*** Opening of PROVIDED MATERIAL ***

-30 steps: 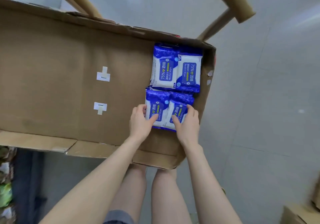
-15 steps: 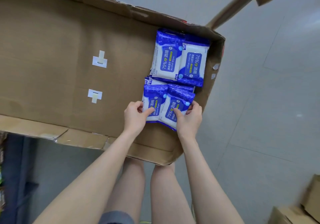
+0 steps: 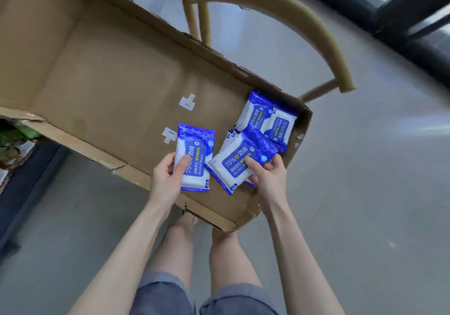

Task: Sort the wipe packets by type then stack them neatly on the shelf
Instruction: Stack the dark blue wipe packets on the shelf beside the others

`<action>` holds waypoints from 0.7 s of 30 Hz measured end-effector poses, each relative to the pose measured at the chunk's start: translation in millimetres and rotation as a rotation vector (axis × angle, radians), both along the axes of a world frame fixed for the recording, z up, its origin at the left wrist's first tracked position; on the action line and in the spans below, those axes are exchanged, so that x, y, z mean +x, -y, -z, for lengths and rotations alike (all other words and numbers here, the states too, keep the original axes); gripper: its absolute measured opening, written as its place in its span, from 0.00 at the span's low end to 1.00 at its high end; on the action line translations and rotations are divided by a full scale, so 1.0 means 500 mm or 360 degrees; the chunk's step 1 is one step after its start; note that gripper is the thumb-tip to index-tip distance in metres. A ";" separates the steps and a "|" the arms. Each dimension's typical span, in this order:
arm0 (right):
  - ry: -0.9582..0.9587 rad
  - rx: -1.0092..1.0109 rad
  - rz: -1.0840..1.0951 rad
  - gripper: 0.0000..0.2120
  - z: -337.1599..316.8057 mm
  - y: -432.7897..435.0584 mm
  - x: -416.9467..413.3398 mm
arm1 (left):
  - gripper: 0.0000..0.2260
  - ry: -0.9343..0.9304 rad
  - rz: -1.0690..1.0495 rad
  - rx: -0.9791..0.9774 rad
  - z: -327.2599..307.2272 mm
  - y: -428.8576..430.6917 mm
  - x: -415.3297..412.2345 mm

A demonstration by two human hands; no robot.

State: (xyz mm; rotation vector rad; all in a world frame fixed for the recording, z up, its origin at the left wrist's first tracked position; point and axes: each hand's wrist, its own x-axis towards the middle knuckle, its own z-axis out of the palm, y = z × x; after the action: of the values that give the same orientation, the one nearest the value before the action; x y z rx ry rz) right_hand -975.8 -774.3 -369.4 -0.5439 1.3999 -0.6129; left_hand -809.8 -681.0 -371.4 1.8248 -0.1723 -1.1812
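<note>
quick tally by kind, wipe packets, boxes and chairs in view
wipe packets, faces showing: 4 (left-hand packet, right-hand packet, back-left packet, back-right packet); more edges beneath, uncountable
cardboard box: 1
chair: 1
total: 6

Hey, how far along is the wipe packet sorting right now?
Done: nothing shows stacked on a shelf; much of the cardboard box is bare inside. In hand: the left hand grips one alcohol wipe packet, the right hand grips a second packet. Left: the corner packets in the box, then sorting and shelving.
</note>
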 end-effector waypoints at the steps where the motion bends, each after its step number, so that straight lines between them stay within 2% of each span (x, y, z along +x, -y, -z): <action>1: 0.0020 -0.0017 -0.0038 0.15 -0.029 -0.003 0.020 | 0.03 -0.0064 -0.0059 -0.0024 -0.027 -0.016 0.014; 5: 0.0078 -0.0064 -0.0164 0.11 -0.121 -0.030 0.120 | 0.11 -0.0243 -0.0235 -0.0143 -0.133 -0.091 0.085; 9: 0.0168 -0.0165 -0.0288 0.06 -0.200 -0.095 0.251 | 0.14 -0.0167 -0.0432 -0.0282 -0.223 -0.197 0.179; 11: 0.0206 -0.0256 -0.0376 0.07 -0.236 -0.143 0.324 | 0.16 -0.0108 -0.0586 -0.0348 -0.261 -0.260 0.236; 16: 0.0322 -0.0324 -0.0489 0.07 -0.312 -0.287 0.519 | 0.09 0.0023 -0.0847 -0.0527 -0.336 -0.431 0.395; 21: 0.0412 -0.0302 -0.0694 0.05 -0.370 -0.413 0.717 | 0.09 0.0224 -0.1068 -0.0630 -0.407 -0.586 0.549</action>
State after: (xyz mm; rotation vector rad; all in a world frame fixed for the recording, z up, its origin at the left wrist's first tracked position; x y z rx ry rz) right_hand -617.1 -567.8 -184.6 -0.8611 0.9437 -0.4437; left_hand -535.3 -388.2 -167.8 1.4389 0.1186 -0.5030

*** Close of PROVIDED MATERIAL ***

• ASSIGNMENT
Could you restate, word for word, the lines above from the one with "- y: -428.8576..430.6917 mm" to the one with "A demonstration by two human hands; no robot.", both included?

• TASK ANSWER
  - y: -428.8576..430.6917 mm
  - x: -415.3297..412.2345 mm

A demonstration by two human hands; no robot.

Nothing else is required to complete this exercise.